1635. Le printemps.

Ghislaine Souris-Rome

Dès la fin de février, le premier crocus lance sa coupelle dorée, parfois à travers la neige, devancée déjà par les bien nommés perce-neige aux clochettes brodées de vert. Les mésanges précoces envoient vers le soleil encore timide leurs « ti-ti-tu » secs et clairs déterminés à stimuler la venue du printemps.

J’adore scruter la terre brune et mouillée pour y déceler les premières graines en germination. Je guette les craquelures du sol d’où naîtront entre deux giboulées, les pousses de jonquilles, des pivoines et des aconits.

Les bourgeons collants du marronnier sont déjà gonflés et bien visibles. Pourvu que le magnolia retienne l’élan des siens, car le gel, toujours possible jusque la fin d’avril, anéantirait sa floraison magique et nacrée!

Au potager, les feuilles de rhubarbe, fripées et d’un vert acide s’extirpent de leur cocon rouge et luisant. Toutes les plantes, dans leur aspect fœtal rejoignent mystérieusement en moi la fibre quasi maternelle que j’éprouve pour la nature naissante.

C’est aussi l’espoir des semences potagères que je confie à la terre, avec la même jubilation que celle de papa quand il répétait lui-même les gestes appris de son père. J’ai donc la certitude de m’inscrire dans une continuité de vie qui me rattache aux générations précédentes et que je sais innée chez notre fils Stéphane. «Je ne saurais pas vivre sans jardin… », dit-il. Semailles d’éternité… .

Ainsi chaque printemps s’ajoute à notre temps de vie avec ses aléas, mais aussi son mûrissement porteur de paix.

Je me souviens… le seul spectacle de ma vie que je retiendrais s’il fallait n’en choisir qu’un, c’est «Le sacre du printemps » créé à Bruxelles en 1959, par Maurice Béjart, sur la musique d’Igor Stravinski.

Je laisse la parole à Maurice Béjart. Qu’est-ce que le Printemps, sinon cette immense force primitive endormie sous le manteau de l’hiver, qui soudain éclate et embrase le monde, que ce soit à l’échelon végétal, animal ou humain?

Le sacre du printemps nous projette avec force dans un univers à la fois intemporel et universel.

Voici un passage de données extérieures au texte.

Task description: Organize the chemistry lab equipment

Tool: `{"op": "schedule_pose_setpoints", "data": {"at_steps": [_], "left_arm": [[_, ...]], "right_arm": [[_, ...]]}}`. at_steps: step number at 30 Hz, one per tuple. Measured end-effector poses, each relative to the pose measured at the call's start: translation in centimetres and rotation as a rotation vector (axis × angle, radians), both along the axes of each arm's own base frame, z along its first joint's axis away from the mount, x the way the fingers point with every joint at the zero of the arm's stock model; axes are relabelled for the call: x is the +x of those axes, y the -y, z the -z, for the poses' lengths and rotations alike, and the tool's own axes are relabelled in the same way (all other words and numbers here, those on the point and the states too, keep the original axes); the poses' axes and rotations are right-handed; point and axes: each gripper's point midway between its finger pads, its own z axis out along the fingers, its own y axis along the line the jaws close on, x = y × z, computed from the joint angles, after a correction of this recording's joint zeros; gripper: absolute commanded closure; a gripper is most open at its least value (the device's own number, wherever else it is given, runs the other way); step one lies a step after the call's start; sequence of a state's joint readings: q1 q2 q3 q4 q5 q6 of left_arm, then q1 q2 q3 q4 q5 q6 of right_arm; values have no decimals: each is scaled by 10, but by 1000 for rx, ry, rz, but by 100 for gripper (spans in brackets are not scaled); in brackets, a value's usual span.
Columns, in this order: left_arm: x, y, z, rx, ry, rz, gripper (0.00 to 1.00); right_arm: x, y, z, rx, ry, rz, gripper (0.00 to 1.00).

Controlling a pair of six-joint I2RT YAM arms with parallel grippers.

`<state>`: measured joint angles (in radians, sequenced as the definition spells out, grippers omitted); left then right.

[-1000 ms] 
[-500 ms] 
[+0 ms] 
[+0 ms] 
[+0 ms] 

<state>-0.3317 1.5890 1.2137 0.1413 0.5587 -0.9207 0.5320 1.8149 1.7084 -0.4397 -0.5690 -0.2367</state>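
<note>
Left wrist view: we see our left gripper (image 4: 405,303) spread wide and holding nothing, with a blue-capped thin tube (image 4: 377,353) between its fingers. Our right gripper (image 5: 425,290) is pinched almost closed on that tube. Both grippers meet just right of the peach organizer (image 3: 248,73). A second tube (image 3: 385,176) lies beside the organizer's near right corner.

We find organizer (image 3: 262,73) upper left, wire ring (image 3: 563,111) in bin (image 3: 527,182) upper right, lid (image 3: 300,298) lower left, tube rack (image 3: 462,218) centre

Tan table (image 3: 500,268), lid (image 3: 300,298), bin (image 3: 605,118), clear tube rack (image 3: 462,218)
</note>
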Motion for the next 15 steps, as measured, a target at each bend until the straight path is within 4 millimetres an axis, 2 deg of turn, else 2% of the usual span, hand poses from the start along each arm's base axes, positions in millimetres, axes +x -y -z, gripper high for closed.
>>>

La vie dont la pulsion végétale, animale, humaine dépasse tout ce qu’on peut imaginer se recrée devant nous avec une vérité unique: les couleurs des costumes en camaïeu de verts, bruns, terre, herbes pour les danseurs, les dégradés de rose-corail, champagne, ocre, beige rosé pour les danseuses à la fois si minces, comme épurées, et si solides, leurs mouvements de plantules qui germent, d’insectes en parades amoureuses, les évolutions érotiques des artistes, sans rien de vulgaire ni de choquant, en parfaite osmose avec la musique. Tout cela évoque de façon puissante, magique et tellement concrète la force irrésistible de vie végétale, animale, humaine au printemps. Nous regardons, dans un état second, ce ballet qui dure une seconde… une éternité?

La scène finale, jaillie de la dernière phrase musicale rassemble tous les danseurs et danseuses en une couronne: cambrés, bras tendus vers l’avant, pour former un cercle d’où émerge un couple, debout, …évoque le sacre du printemps. Image à jamais gravée dans ma mémoire visuelle et émotionnelle. La respiration coupée, nous dévorons des yeux le sacre, le printemps couronné. Un dernier instant …un silence primait, intense. Les feux des projecteurs s’éteignent. Les applaudissements crépitent. Ovations, acclamations!

La salle, debout, rappelle et rappelle encore; le ballet salue, renaît plusieurs fois mais ne reprend pas le tableau final qui doit rester sacré.